Testcase: int b, c = 8, d; int e[23]; int main() { int *h = e; for (int i = 1; i < b + 21; i += 2) { c *= -1; d = h[i] ? i : 0; } __builtin_printf("%u\n", c); } Commands > /scratch/tc-testing/tc-mar-25/build-rv64gcv/bin/riscv64-unknown-linux-gnu-gcc -march=rv64gcv -O3 red.c -o red.out > /scratch/tc-testing/tc-mar-25/build-rv64gcv/bin/qemu-riscv64 red.out 4294967288 > /scratch/tc-testing/tc-mar-25/build-rv64gcv/bin/riscv64-unknown-linux-gnu-gcc -march=rv64gcv -O2 red.c -o red.out > /scratch/tc-testing/tc-mar-25/build-rv64gcv/bin/qemu-riscv64 red.out 8 This is likely a duplicate of pr114476 (but this testcase does not require -fwrapv). Found via fuzzer
[apinski@xeond2 upstream-cross-aarch64]$ ./install/bin/aarch64-linux-gnu-gcc -O3 t67.c -static .[apinski@xeond2 upstream-cross-aarch64]$ ./install-qemu/bin/qemu-aarch64 a.out 8 [apinski@xeond2 upstream-cross-aarch64]$ ./install/bin/aarch64-linux-gnu-gcc -O3 t67.c -static -march=armv9-a+sve2 [apinski@xeond2 upstream-cross-aarch64]$ ./install-qemu/bin/qemu-aarch64 a.out 4294967288
Confirmed. Yes it does look very similar if not the same. This one does not even need -fno-vect-cost-model nor -fwrapv for aarch64 even.
Huh. _75 = [vec_duplicate_expr] pretmp_34; _76 = -_75; _77 = VEC_PERM_EXPR <_75, _76, { 0, POLY_INT_CST [4, 4], 1, POLY_INT_CST [5, 4], 2, POLY_INT_CST [6, 4], ... }>; # c_lsm.7_8 = PHI <_2(9), pretmp_34(19)> vect__2.17_79 = -_77; _2 = -c_lsm.7_8; <bb 28> [local count: 94607391]: # i_101 = PHI <i_17(3)> # vect__2.17_102 = PHI <vect__2.17_79(3)> # loop_mask_103 = PHI <loop_mask_81(3)> # vect_iftmp.24_104 = PHI <vect_iftmp.24_91(3)> _68 = ni_gap.12_67; _93 = .EXTRACT_LAST (loop_mask_103, vect_iftmp.24_104); iftmp.1_59 = _93; _82 = .EXTRACT_LAST (loop_mask_103, vect__2.17_102); it looks OK to me? But maybe the poly-int-cst permute is wrong? Should be an interleave.

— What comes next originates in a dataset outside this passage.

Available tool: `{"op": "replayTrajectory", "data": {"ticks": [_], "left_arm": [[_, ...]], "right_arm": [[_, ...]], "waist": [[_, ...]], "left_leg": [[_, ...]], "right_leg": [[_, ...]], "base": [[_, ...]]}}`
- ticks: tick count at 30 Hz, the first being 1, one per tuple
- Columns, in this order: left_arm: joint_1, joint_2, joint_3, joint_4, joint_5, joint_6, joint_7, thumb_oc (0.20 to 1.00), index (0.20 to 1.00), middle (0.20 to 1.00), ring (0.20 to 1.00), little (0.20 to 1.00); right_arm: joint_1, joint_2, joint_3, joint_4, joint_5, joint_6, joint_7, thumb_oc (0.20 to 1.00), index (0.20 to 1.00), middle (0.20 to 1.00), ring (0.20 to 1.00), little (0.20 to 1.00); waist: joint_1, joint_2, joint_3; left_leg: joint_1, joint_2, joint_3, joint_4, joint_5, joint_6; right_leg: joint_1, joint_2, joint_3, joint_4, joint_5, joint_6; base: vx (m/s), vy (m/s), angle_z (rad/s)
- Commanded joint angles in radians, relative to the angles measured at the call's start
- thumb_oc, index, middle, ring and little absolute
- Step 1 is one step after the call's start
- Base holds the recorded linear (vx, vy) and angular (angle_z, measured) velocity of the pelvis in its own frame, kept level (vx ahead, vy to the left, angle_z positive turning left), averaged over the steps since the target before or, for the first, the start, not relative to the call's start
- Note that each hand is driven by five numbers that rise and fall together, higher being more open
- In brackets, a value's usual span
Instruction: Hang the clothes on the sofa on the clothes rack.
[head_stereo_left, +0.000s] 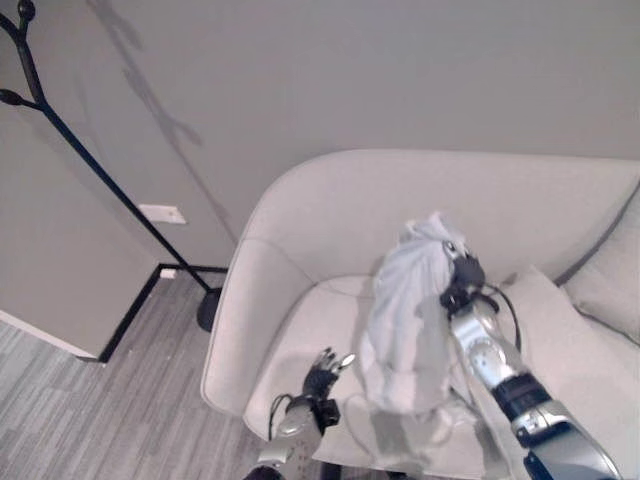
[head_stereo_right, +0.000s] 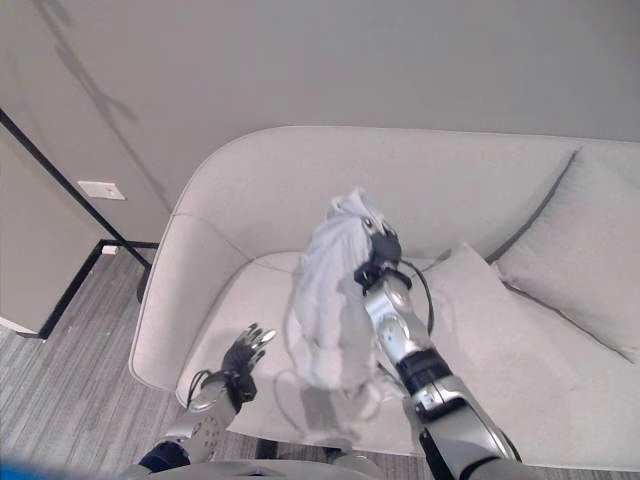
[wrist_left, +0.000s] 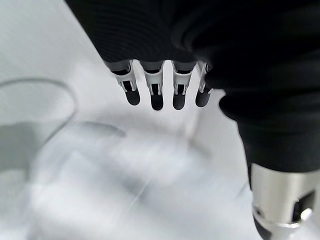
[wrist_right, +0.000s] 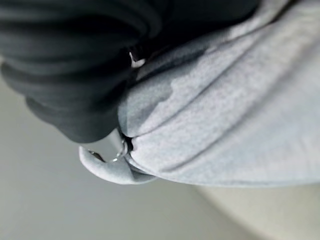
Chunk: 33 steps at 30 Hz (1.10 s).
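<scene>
Meanwhile, left of the sofa (head_stereo_left: 300, 230), the black clothes rack (head_stereo_left: 60, 130) waits against the wall. Over the sofa's seat the left hand (head_stereo_left: 322, 376) hovers with fingers relaxed, holding nothing. Beside it the right hand (head_stereo_left: 462, 275) grips a pale grey garment (head_stereo_left: 405, 320), raised above the cushion. Carrying it high should keep its trailing hem clear.
</scene>
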Motion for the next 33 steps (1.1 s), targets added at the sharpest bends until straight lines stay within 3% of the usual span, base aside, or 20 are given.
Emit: {"op": "replayTrajectory", "data": {"ticks": [1,2,6,10,15,20,22,26,33], "left_arm": [[-0.103,0.022,-0.036,0.032,0.270,-0.058,0.082,1.000,1.000,1.000,1.000,1.000],[-0.104,0.021,-0.036,0.032,0.271,-0.058,0.082,1.000,1.000,1.000,1.000,1.000],[-0.169,0.019,-0.087,0.099,0.515,-0.074,0.189,1.000,1.000,1.000,1.000,1.000],[-0.235,0.034,-0.111,0.230,0.782,-0.026,0.340,1.000,1.000,1.000,1.000,1.000],[-0.271,0.057,-0.105,0.277,0.946,0.031,0.482,1.000,1.000,1.000,1.000,1.000],[-0.276,0.039,-0.113,0.305,0.955,0.036,0.505,1.000,1.000,1.000,1.000,1.000],[-0.270,0.013,-0.134,0.272,0.909,0.000,0.476,1.000,1.000,1.000,1.000,1.000],[-0.269,-0.014,-0.177,0.223,0.884,-0.023,0.446,1.000,1.000,1.000,1.000,1.000],[-0.377,-0.113,-0.266,0.301,0.904,0.004,0.450,1.000,1.000,1.000,1.000,1.000]], "right_arm": [[-0.053,0.005,-0.009,-0.082,-0.090,-0.086,-0.014,0.200,0.200,0.200,0.200,0.200],[-0.052,0.004,-0.009,-0.082,-0.090,-0.086,-0.015,0.200,0.200,0.200,0.200,0.200],[-0.071,-0.004,0.064,-0.143,-0.114,-0.114,-0.010,0.200,0.200,0.200,0.200,0.200],[-0.127,-0.043,0.137,-0.235,-0.136,-0.143,-0.009,0.200,0.200,0.200,0.200,0.200],[-0.171,-0.102,0.207,-0.355,-0.144,-0.163,0.011,0.200,0.200,0.200,0.200,0.200],[-0.220,-0.146,0.247,-0.421,-0.148,-0.166,0.023,0.200,0.200,0.200,0.200,0.200],[-0.254,-0.152,0.258,-0.425,-0.153,-0.157,0.024,0.200,0.200,0.200,0.200,0.200],[-0.283,-0.129,0.256,-0.403,-0.146,-0.159,0.013,0.200,0.200,0.200,0.200,0.200],[-0.304,-0.050,0.278,-0.398,-0.158,-0.168,-0.014,0.200,0.200,0.200,0.200,0.200]], "waist": [[0.025,-0.058,-0.057],[0.025,-0.058,-0.056],[0.014,-0.070,-0.064],[-0.002,-0.078,-0.076],[-0.022,-0.078,-0.090],[-0.034,-0.082,-0.099],[-0.038,-0.086,-0.104],[-0.041,-0.091,-0.106],[-0.072,-0.092,-0.111]], "left_leg": [[0.007,-0.010,0.010,0.012,-0.041,-0.003],[0.007,-0.010,0.010,0.012,-0.041,-0.003],[0.015,-0.009,0.018,0.012,-0.045,-0.005],[0.022,-0.004,0.033,0.012,-0.051,-0.007],[0.036,0.004,0.061,0.012,-0.060,-0.009],[0.043,0.010,0.072,0.012,-0.063,-0.011],[0.047,0.013,0.074,0.012,-0.064,-0.011],[0.047,0.016,0.076,0.012,-0.066,-0.010],[0.049,0.021,0.083,0.012,-0.067,-0.011]], "right_leg": [[0.029,-0.084,0.028,0.023,-0.102,0.087],[0.029,-0.084,0.029,0.023,-0.102,0.087],[0.034,-0.087,0.033,0.024,-0.102,0.088],[0.030,-0.084,0.048,0.026,-0.099,0.093],[0.025,-0.076,0.068,0.032,-0.100,0.098],[0.025,-0.071,0.082,0.037,-0.101,0.097],[0.025,-0.068,0.089,0.037,-0.100,0.096],[0.026,-0.064,0.094,0.037,-0.098,0.093],[0.023,-0.056,0.109,0.041,-0.098,0.089]], "base": [[0.00,0.000,0.00],[0.00,0.000,0.00],[0.00,-0.001,-0.01],[0.02,0.006,-0.14],[0.02,0.011,-0.23],[0.00,-0.003,-0.15],[0.00,-0.015,-0.10],[0.00,-0.014,-0.04],[-0.01,-0.026,-0.07]]}}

Yes, the vectorization looks ok. The extracted live values are not used afterwards and therefore the whole vectorized loop is being thrown away. Then we do one iteration of the epilogue loop, inverting the original c and end up with -8 instead of 8. This is pretty similar to what's happening in the related PR. We properly populate the phi in question in slpeel_update_phi_nodes_for_guard1: c_lsm.7_64 = PHI <_56(23), pretmp_34(17)> but vect_update_ivs_after_vectorizer changes that into c_lsm.7_64 = PHI <pretmp_34(17), pretmp_34(17)>. Just as a test, commenting out if (!LOOP_VINFO_EARLY_BREAKS_VECT_PEELED (loop_vinfo)) vect_update_ivs_after_vectorizer (loop_vinfo, niters_vector_mult_vf, update_e); at least makes us keep the VEC_EXTRACT and not fail anymore.
*** Bug 114476 has been marked as a duplicate of this bug. ***
Note the missed SCCP is filed as PR 114502 (and another bug for the non-constant loop bounds case; I don't have the # right now).

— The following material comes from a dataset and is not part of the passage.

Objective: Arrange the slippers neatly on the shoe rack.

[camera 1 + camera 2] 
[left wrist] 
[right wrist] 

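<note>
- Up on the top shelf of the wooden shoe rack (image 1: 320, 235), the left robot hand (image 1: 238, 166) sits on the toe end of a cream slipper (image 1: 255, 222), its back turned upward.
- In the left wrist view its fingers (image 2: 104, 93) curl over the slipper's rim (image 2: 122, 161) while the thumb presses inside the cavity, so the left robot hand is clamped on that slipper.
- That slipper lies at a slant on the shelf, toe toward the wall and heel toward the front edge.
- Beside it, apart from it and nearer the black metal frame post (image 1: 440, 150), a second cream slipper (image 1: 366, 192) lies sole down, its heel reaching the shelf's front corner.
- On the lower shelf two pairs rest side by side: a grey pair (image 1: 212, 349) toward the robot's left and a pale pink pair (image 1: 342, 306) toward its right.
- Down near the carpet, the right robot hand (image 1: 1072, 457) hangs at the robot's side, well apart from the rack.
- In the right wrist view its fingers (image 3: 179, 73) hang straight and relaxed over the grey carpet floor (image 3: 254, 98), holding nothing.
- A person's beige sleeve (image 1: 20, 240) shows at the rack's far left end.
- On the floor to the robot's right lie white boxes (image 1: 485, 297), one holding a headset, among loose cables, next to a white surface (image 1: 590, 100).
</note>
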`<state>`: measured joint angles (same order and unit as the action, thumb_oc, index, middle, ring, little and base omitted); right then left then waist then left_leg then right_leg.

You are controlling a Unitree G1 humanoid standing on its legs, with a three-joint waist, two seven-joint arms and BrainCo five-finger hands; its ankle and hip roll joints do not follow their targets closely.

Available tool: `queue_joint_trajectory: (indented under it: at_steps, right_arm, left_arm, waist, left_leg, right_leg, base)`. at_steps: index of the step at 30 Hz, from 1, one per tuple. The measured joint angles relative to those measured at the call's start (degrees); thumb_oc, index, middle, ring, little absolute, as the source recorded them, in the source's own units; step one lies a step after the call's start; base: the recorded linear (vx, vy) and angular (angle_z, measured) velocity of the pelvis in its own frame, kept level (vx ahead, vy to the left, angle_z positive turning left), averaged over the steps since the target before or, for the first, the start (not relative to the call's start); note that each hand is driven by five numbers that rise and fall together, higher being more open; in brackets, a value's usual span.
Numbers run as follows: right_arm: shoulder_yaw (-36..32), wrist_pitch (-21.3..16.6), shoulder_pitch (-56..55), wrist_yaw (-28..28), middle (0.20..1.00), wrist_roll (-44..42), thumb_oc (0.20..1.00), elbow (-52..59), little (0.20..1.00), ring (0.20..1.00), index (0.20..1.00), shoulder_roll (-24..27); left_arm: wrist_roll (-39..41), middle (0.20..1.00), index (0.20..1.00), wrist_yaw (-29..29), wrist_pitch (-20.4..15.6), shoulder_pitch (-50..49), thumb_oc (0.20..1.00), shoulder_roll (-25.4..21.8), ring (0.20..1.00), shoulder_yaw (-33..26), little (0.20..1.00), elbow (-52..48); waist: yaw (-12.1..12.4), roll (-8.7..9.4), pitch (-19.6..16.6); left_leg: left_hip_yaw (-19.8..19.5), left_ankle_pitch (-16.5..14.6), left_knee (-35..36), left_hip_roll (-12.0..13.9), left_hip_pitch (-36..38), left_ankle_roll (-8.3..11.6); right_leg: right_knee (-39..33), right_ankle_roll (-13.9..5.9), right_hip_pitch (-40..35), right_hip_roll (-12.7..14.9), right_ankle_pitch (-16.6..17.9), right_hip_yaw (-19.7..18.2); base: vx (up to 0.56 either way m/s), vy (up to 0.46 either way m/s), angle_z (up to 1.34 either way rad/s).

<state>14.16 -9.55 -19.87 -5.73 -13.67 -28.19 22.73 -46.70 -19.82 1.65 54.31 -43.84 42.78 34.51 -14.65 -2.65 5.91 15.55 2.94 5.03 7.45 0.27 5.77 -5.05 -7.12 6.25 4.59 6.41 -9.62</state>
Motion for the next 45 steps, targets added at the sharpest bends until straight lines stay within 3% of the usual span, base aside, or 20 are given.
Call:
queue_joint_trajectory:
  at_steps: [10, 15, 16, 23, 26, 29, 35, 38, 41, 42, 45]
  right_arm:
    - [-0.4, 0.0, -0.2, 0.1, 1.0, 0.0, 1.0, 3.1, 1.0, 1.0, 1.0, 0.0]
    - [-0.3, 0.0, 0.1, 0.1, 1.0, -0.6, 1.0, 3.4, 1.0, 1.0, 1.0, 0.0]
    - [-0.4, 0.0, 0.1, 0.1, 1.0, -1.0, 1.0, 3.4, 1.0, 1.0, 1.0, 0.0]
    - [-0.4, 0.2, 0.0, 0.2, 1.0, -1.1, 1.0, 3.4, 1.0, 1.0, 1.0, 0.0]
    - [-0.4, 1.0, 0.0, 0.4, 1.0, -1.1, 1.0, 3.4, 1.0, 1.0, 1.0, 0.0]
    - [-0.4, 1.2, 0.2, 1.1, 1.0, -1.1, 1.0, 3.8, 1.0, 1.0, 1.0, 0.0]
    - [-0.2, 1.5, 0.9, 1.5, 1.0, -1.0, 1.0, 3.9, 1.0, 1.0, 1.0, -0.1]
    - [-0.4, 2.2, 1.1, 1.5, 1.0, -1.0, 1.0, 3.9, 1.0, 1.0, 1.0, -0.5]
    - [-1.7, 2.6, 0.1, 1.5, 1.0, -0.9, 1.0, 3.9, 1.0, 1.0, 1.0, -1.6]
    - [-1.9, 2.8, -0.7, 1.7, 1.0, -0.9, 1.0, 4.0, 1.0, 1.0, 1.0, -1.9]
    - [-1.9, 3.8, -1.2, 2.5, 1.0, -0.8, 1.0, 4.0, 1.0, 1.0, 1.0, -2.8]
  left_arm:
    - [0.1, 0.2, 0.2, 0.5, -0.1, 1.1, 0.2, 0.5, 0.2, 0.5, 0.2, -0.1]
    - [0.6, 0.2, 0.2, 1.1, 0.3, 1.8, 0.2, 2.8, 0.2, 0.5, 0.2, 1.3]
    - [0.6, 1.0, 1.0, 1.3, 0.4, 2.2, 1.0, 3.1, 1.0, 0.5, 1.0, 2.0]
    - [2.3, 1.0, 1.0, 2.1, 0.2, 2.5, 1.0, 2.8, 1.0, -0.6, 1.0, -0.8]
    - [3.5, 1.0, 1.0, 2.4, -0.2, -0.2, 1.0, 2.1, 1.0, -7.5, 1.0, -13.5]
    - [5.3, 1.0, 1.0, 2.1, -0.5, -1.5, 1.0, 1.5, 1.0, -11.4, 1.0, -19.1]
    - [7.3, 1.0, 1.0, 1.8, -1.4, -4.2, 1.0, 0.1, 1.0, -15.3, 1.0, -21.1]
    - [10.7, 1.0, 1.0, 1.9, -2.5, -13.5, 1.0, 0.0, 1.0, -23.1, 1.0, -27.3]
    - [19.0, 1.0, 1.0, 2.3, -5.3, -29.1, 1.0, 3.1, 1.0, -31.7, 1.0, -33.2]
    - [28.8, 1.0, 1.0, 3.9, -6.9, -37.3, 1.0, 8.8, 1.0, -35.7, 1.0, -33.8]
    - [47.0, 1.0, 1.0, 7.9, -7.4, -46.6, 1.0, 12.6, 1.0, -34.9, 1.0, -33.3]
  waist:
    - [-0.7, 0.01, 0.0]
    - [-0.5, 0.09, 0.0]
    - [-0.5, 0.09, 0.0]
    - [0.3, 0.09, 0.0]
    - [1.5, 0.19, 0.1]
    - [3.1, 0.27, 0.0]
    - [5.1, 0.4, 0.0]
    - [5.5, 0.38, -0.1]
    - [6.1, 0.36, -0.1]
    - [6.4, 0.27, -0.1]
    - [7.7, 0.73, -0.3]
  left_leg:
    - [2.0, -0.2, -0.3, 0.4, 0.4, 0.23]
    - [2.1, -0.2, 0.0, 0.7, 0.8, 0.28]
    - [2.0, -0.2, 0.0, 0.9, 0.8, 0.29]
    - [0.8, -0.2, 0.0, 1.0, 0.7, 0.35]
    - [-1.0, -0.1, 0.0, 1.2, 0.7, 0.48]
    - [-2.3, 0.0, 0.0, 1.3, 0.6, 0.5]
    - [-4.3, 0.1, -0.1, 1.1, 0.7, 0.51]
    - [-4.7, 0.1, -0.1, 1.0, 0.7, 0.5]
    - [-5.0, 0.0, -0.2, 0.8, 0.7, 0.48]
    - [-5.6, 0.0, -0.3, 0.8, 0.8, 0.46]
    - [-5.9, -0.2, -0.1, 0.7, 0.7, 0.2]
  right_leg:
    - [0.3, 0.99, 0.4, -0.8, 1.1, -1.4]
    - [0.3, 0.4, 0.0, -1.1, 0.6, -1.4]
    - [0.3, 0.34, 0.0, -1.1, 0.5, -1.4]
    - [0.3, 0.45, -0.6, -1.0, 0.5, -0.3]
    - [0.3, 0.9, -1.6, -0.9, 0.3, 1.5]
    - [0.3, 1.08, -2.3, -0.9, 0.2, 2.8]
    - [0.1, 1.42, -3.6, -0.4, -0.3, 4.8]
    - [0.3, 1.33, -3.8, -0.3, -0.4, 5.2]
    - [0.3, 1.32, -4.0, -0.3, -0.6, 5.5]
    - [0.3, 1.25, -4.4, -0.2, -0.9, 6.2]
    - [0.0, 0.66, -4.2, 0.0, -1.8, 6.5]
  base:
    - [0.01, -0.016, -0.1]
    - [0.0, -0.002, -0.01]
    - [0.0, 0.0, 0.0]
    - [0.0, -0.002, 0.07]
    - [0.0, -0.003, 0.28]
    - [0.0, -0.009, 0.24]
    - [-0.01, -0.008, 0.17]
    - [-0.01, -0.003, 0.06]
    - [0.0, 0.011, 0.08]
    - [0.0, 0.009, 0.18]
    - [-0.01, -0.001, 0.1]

(In reply to Andrew Pinski from comment #6) > Note the missed SCCP is filed as PR 114502 (and another bug for the > non-constant loop bounds case; I don't have the # right now). PR 112104 for the non-constant loop bounds case.

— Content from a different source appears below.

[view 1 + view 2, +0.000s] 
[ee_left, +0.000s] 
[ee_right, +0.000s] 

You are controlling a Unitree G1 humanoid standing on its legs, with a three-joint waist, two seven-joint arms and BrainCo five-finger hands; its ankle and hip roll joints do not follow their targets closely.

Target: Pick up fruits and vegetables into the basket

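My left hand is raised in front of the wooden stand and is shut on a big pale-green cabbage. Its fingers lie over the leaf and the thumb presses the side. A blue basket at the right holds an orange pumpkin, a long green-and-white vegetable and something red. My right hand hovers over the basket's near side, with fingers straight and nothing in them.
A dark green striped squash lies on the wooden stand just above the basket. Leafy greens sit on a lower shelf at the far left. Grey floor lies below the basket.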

(In reply to Robin Dapp from comment #4) > Yes, the vectorization looks ok. The extracted live values are not used > afterwards and therefore the whole vectorized loop is being thrown away. > Then we do one iteration of the epilogue loop, inverting the original c and > end up with -8 instead of 8. This is pretty similar to what's happening in > the related PR. > > We properly populate the phi in question in > slpeel_update_phi_nodes_for_guard1: > > c_lsm.7_64 = PHI <_56(23), pretmp_34(17)> > > but vect_update_ivs_after_vectorizer changes that into > > c_lsm.7_64 = PHI <pretmp_34(17), pretmp_34(17)>. > > Just as a test, commenting out > > if (!LOOP_VINFO_EARLY_BREAKS_VECT_PEELED (loop_vinfo)) > vect_update_ivs_after_vectorizer (loop_vinfo, niters_vector_mult_vf, > update_e); > > at least makes us keep the VEC_EXTRACT and not fail anymore. I'll note that on x86_64 we do the same and not fail the testcase. x86 cannot use partial vectors because we don't implement EXTRACT_LAST, so that might be the "key" to the failure (partial vectors). And we might need to "fail" vectorization of the special inductions when using them? This might be also out-of-sync handling of which ones we handle with vect_update_ivs_after_vectorizer and which ones with vectorizable_live_operation - as indeed we do generate the EXTRACT_LAST here.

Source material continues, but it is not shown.